Zagrożenia, jakie czyhają na specjalistów
To wszystko brzmi tak zachęcająco, że jesteśmy w stanie pominąć minusy obu cech dobrego copywritera. Ale nie tym razem! Aby dokonać słusznego wyboru, trzeba poznać także listę minusów. Na pierwszy ogień idzie specjalizacja.
- Brak nowych zleceń – jeżeli nie zajmujesz się niczym innym tylko określoną niszą, musisz mieć na uwadze to, że możesz mieć przestój w zleceniach.
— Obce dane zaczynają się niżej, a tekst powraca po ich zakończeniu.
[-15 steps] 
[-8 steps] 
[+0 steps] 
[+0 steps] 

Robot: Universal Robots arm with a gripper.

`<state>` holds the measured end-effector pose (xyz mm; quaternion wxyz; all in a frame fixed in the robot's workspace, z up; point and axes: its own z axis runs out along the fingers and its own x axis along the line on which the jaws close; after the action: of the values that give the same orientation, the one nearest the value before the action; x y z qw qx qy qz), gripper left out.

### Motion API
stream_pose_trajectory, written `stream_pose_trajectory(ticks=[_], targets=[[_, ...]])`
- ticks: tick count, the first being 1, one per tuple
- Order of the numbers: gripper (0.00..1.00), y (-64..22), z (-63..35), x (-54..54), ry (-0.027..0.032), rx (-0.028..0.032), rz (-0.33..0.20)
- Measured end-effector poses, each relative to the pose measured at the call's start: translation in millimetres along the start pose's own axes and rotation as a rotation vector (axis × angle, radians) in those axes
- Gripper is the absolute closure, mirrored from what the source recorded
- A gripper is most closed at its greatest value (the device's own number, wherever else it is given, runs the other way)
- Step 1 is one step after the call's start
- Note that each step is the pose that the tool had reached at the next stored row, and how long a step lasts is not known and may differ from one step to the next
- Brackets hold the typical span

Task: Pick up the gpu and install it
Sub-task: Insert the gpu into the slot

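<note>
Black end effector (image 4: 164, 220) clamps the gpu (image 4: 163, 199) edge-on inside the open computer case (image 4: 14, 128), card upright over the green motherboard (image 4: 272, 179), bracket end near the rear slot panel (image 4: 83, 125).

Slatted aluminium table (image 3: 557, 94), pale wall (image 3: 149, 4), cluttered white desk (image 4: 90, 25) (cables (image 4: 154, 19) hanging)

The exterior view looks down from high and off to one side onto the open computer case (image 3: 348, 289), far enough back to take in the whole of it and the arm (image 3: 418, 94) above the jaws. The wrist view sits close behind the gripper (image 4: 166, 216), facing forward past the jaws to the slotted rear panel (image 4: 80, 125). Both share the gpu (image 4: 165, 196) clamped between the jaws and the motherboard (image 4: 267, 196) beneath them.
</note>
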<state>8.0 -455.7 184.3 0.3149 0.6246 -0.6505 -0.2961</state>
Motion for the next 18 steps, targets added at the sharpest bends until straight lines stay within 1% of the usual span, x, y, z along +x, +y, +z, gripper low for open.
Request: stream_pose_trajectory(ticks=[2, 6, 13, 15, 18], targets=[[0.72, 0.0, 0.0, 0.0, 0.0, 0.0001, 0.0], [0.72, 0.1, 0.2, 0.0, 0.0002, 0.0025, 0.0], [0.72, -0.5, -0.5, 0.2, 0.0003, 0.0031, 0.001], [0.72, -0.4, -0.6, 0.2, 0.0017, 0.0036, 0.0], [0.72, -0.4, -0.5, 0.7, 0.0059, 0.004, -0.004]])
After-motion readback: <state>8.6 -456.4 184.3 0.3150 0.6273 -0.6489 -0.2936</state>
- Uzależnienie od danej branży – posiadasz wiedzę ekspercką, ale tylko z konkretnej branży. Co, jeśli rynek w tym kierunku upadnie?
- Brak płynności finansowej – nie poszerzając obszaru wiedzy, trzeba liczyć się z możliwością przestoju finansowego, gdyż nie możemy liczyć na zlecenia z innej tematyki.
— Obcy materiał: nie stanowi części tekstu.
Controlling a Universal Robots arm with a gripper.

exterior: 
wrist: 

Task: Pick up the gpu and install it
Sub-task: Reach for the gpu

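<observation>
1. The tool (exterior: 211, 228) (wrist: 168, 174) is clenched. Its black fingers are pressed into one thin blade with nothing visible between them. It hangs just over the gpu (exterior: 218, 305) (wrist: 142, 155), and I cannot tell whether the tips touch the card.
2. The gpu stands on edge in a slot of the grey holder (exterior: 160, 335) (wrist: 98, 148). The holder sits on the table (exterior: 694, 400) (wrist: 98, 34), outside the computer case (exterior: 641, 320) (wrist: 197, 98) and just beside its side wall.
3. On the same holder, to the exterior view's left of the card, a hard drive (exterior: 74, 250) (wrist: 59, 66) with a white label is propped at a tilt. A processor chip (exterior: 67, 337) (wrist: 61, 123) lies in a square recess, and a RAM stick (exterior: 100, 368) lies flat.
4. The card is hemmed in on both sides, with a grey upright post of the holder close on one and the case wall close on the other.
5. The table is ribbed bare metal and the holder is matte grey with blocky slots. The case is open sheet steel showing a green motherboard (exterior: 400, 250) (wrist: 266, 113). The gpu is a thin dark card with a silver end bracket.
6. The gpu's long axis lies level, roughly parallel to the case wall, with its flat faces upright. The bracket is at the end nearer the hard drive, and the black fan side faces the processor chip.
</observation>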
Ryzyko wszechstronnych rozwiązań
Ta cecha u ludzi budzi w nas podziw, ale też niepokój i lęk. Sumą tych skrajnych uczuć jest kilka minusów. Oto i one.
- Brak skupienia na jednej rzeczy – chwytając się kilu odłamów copywritingu nasze skupienie drastycznie spada. Minimalne skupienie = brak wydajności.
- Większe ryzyko pomyłki – pomyłki rzecz ludzka, ale co za dużo, to nie zdrowo. Narażamy się tym samym na obniżoną jakość naszych tekstów, a jednocześnie na utratę dalszej współpracy.
- Brak czasu dla siebie – wyobraź sobie, że dostajesz multum zleceń. Zachęcają Cię korzyści finansowe i nie chcesz ich stracić, ale co z Twoim życiem? Czy tak to miało wyglądać?
Podsumowanie – wszechstronność czy specjalizacja?
Teraz być może stoisz przed wyborem optymalnej dla siebie opcji. Czego byś nie wybrał, będzie to najlepsze rozwiązanie dla Ciebie. Wiesz dlaczego? Bo to jest tylko i wyłącznie Twoja decyzja. Nasze życie jest sumą wyborów. Zaufaj intuicji, bo dzięki niej jesteś właśnie tu! Powodzenia!